Ivan s’arrêta. Il s’était exalté en discourant ; quand il eut terminé, un sourire apparut sur ses lèvres. Aliocha avait écouté en silence, avec une émotion extrême. À plusieurs reprises il avait voulu interrompre son frère, mais s’était contenu. «Mais… c’est absurde ! s’écria-t-il en rougissant. Ton poème est un éloge de Jésus, et non un blâme… comme tu le voulais. Qui croira ce que tu dis de la liberté ? Est-ce ainsi qu’il faut la comprendre ? Est-ce la conception de l’Église orthodoxe ?… C’est Rome, et encore pas tout entière, ce sont les pires éléments du catholicisme, les inquisiteurs, les Jésuites !… Il n’existe pas de personnage fantastique, comme ton inquisiteur. Quels sont ces péchés d’autrui dont
on prend la charge ? Quels sont ces détenteurs du mystère, qui se chargent de l’anathème pour le bonheur de l’humanité? Quand a-t-on vu cela ? Nous connaissons les Jésuites, on dit d’eux beaucoup de mal, mais sont-ils pareils aux tiens ? Nullement !… C’est simplement l’armée romaine, l’instrument de la future domination universelle, avec un empereur, le pontife romain, à sa tête… Voilà leur idéal, il n’y a là aucun mystère, aucune tristesse sublime… la soif de régner, la vulgaire convoitise des vils biens terrestres… une sorte de servage futur où ils deviendraient propriétaires fonciers… voilà tout. Peut-être même ne croient-ils pas en Dieu. Ton inquisiteur n’est qu’une fiction…
– Arrête, arrête ! Dit en riant Ivan. Comme tu t’échauffes ! Une fiction, dis-tu ? Soit, évidemment. Néanmoins, crois-tu vraiment que tout le mouvement catholique des derniers siècles ne soit inspiré que par la soif du pouvoir, qu’il n’ait en vue que les seuls biens terrestres ? N’est-ce pas le Père Païsius qui t’enseigne cela ?
– Non, non, au contraire. Le Père Païsius a bien parlé une fois dans ton sens… mais ce n’était pas du tout la même chose.
– Ah, ah, voilà un précieux renseignement, malgré ton « pas du tout la même chose » ! Mais pourquoi les Jésuites et les inquisiteurs se seraient-ils unis seulement en vue du bonheur terrestre ? Ne peut-on rencontrer parmi eux un martyr, qui soit en proie à une noble souffrance et qui aime l’humanité ? Suppose que parmi ces êtres assoiffés uniquement des biens matériels, il s’en trouve un seul comme mon vieil inquisiteur, qui a vécu de racines dans le désert et s’est acharné à vaincre ses sens pour se rendre libre, pour atteindre la perfection ; pourtant il a toujours aimé l’humanité. Tout à coup il voit clair, il se rend compte que c’est un bonheur médiocre de parvenir à la liberté parfaite, quand des millions de créatures demeurent toujours disgraciées, trop faibles pour user de leur liberté, que ces révoltés débiles ne pourront jamais achever leur tour, et que ce n’est pas pour de telles oies que le grand idéaliste a rêvé son harmonie. Après avoir compris tout cela, mon inquisiteur retourne en arrière et… se rallie aux gens d’esprit. Est-ce donc impossible ?
– À qui se rallier, à quels gens d’esprit ? s’écria Aliocha presque fâché. Ils n’ont pas d’esprit, ne détiennent ni mystères ni secrets… L’athéisme, voilà leur secret. Ton inquisiteur ne croit pas en Dieu.
– Eh bien, quand cela serait ? Tu as deviné, enfin. C’est bien cela, voilà tout le secret. [...]"
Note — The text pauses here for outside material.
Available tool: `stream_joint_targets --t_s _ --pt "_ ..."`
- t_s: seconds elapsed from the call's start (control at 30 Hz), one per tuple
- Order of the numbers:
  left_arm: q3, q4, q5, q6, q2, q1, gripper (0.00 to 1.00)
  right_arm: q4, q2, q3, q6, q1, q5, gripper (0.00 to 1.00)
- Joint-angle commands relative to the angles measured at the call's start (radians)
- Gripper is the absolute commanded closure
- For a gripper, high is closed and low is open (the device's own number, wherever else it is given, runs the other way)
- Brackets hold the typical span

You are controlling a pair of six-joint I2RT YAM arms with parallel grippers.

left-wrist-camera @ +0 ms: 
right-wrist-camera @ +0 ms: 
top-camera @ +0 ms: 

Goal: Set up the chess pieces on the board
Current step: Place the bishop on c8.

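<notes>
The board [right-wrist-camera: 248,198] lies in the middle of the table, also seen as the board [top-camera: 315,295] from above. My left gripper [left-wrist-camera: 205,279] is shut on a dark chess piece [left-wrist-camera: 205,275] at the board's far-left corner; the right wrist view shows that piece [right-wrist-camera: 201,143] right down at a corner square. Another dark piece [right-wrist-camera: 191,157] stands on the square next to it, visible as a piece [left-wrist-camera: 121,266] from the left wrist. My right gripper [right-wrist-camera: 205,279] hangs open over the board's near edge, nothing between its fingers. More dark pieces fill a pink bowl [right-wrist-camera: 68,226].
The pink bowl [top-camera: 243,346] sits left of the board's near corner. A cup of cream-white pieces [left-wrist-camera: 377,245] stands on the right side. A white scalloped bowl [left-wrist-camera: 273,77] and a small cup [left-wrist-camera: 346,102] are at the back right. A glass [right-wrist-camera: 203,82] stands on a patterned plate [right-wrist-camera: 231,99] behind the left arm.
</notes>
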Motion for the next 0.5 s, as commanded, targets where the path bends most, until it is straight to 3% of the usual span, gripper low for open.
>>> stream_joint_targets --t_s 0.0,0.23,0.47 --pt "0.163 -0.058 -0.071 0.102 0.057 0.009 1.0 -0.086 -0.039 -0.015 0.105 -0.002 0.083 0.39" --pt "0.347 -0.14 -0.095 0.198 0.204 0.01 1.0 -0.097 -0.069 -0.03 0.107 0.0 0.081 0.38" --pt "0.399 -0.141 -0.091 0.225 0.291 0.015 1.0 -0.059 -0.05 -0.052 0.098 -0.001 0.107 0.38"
"Les frères Karamazov," Fédor Dostoievsky,



La légende du grand inquisiteur, de Dostoievsky, commentée par 6 grands auteurs:


. Quelques réflexions historiques:
L'Inquisition a officiellement existé dans le catholicisme-romain jusqu'en 1836. A ce moment-là, elle a été renommée en Saint-Office. Ceci sans le moindre changement dans ses buts et méthodes - voir le martyre de saint Pierre l'Aléoute par les Jésuites au 19ème siècle. Ensuite l'institution en question sera à nouveau renommée en "Congrégation pour la Doctrine de la Foi," qui existe à ce jour et dont le monde entier connaît le précédent dirigeant, un certain Joseph Ratzinger, connu sous le nom de Benoît 16 dans le monde médiatique. Au début des années 2000, lorsqu'une petite partie des archives vaticanes a été ouverte aux chercheurs pour les questions de l'inquisition, un journaliste français avait demandé au porte-parole du vatican, un pontife français, si le vatican, dans ses "demandes de pardon", reconnaissait que le principe de l'inquisition en lui-même était mauvais, et donc que c'était un système intrinsèquement mauvais. Le prélat avait gardé un silence géné, et le vatican n'a jamais demandé pardon pour les buts de l'inquisition... ni changé ces buts. Pas même aujourd'hui. Seules les méthodes ont changé, la perte de la main-mise sur la puissance militaire dans la plupart des pays étant la cause directe de ce changement de méthode. No comment.
Il ne faut pas non plus confondre l'institution séculière, le système politique théocratique, que sont ce vatican et ce papisme erronément appelé "catholicisme" avec les personnes qui en sont membres.. dans la plupart des cas sans même avoir jamais réfléchi au pourquoi. Ni sans connaître d'ailleurs ce que cette appartenance signifie en terme d'obligation de croire. Quand on présente à un de ces "fidèles" la liste des canons de son "église," dans 100% des cas, après très peu de ces canons, on obtient un "ah non, ça je ne crois pas du tout"... membres à l'insu de leur plein gré! De plus, il y a bien des non-Orthodoxes disant croire au Christ qui Lui sont bien plus fidèles que certains Orthodoxes avérés. Le Salut ne vient pas par magie.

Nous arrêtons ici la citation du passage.